‘I always secretly wonder which of us is the real artist’: Sally Rooney in conversation with Patricia Lockwood | Sally Rooney | The Guardian

2022-06-06 07:30:46 By : Ms. Bella Hu

The novelists discuss using real life in fiction, email style, and the art of writing sex scenes

S ally and I began this conversation when I was in London, having flown there to attend the Dylan Thomas prize ceremony. My husband, Jason, had experienced a medical emergency on the plane from Los Angeles and had been rushed to Charing Cross hospital as soon as we touched down, so my emails were written under the influence of steroids, cold medicine, and pure adrenaline; Sally’s were written under the influence of a little cup of water. Realising, perhaps, that I hadn’t looked forward to writing an email for a very long time, I begin by asking her a simple question: when did email die?

Sally Rooney: Email is dead?? I’m reeling. Why do people keep emailing me then??

I suppose maybe you mean email is dead in the way that the novel is dead: sort of exhausted as a cultural form. I’m pretty fond of exhausted cultural forms, though. And you have also written a novel, so you surely understand. I think if email were cooler, I wouldn’t find it so interesting. I admire its relative neutrality and lack of visual identity. I wonder if this is also true of novels. Both forms effectively consist of blocks of plain text on empty backgrounds. The openness of that arrangement attracts me. Once forms are exhausted or dead, maybe they become more capacious.

I am interested to know what you think of as a “live” form.
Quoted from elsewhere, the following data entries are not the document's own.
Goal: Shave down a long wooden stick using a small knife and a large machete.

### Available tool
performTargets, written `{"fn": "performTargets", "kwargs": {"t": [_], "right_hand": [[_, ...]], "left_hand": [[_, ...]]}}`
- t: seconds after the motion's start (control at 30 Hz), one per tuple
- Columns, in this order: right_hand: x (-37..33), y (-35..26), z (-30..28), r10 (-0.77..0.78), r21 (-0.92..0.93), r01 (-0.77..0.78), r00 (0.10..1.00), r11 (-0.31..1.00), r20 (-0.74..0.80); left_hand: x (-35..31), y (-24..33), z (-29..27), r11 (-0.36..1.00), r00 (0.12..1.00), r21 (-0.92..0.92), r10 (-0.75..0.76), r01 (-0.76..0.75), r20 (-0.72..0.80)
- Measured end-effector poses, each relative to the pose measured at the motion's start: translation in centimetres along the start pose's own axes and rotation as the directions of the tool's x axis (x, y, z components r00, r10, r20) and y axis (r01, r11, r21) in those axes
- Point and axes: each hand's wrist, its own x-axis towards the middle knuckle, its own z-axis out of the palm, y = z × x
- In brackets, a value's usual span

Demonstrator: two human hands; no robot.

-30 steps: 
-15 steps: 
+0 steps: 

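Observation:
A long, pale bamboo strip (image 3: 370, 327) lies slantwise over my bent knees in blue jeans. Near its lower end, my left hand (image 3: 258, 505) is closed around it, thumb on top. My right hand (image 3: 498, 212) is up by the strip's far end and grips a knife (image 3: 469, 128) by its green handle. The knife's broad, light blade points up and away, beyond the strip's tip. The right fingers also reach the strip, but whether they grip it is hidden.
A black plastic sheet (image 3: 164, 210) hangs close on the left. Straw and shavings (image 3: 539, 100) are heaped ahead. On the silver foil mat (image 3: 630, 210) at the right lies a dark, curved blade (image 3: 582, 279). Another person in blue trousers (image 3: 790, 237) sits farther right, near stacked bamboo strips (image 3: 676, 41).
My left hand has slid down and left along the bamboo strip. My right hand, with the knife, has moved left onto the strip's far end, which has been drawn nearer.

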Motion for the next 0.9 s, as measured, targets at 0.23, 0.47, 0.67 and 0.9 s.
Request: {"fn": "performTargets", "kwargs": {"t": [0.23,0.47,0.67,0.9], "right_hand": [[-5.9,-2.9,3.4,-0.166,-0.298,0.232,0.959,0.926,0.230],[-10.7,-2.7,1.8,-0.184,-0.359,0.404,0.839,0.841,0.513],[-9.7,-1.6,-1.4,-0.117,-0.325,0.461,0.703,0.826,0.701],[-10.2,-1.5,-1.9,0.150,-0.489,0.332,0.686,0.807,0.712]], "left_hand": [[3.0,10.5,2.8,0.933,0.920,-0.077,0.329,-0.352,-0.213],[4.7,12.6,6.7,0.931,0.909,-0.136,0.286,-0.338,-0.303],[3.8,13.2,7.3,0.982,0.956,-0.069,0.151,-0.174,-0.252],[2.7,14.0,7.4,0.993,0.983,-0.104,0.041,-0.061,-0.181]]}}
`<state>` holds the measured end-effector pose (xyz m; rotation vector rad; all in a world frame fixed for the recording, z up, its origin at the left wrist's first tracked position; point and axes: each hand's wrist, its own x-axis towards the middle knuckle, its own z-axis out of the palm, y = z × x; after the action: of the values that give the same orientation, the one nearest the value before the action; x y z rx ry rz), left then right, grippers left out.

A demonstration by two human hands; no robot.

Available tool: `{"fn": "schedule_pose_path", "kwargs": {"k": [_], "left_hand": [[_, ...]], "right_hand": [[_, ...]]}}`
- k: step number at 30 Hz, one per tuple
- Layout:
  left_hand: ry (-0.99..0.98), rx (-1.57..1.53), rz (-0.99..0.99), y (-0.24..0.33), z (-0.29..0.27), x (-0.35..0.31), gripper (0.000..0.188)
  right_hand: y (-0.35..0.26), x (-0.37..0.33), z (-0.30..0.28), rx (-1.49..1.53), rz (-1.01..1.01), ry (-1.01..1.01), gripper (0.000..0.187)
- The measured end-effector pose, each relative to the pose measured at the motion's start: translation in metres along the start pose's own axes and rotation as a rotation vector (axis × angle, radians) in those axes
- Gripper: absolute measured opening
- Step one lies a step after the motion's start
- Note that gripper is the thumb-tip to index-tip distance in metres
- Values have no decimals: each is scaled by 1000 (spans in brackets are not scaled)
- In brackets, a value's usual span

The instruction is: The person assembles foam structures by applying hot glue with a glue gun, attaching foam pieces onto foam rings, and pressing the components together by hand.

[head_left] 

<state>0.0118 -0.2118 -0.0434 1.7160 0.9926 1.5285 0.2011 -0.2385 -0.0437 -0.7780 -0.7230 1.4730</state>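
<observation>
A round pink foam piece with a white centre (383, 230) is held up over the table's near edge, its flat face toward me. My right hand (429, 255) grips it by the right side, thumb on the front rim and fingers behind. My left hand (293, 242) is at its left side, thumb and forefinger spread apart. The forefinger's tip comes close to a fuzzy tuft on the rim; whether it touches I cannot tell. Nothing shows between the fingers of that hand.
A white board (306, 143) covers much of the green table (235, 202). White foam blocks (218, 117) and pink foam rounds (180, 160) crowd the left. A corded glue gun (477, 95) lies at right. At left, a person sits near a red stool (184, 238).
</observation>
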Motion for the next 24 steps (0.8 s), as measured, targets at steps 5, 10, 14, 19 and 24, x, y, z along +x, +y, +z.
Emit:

Patricia Lockwood: I had been saving and saving Beautiful World, Where Are You because I still have intermittent trouble reading after Covid. Then, seemingly at the second we arrived in London and had to get Jason to hospital, I developed bronchitis and was given prednisolone, which makes reading perfect. I’ve got about 100 pages left and want to read it this morning on the plane home; once you start it up in the air you should finish it up in the air. So I’ll continue on at 30,000ft and send another letter when I return.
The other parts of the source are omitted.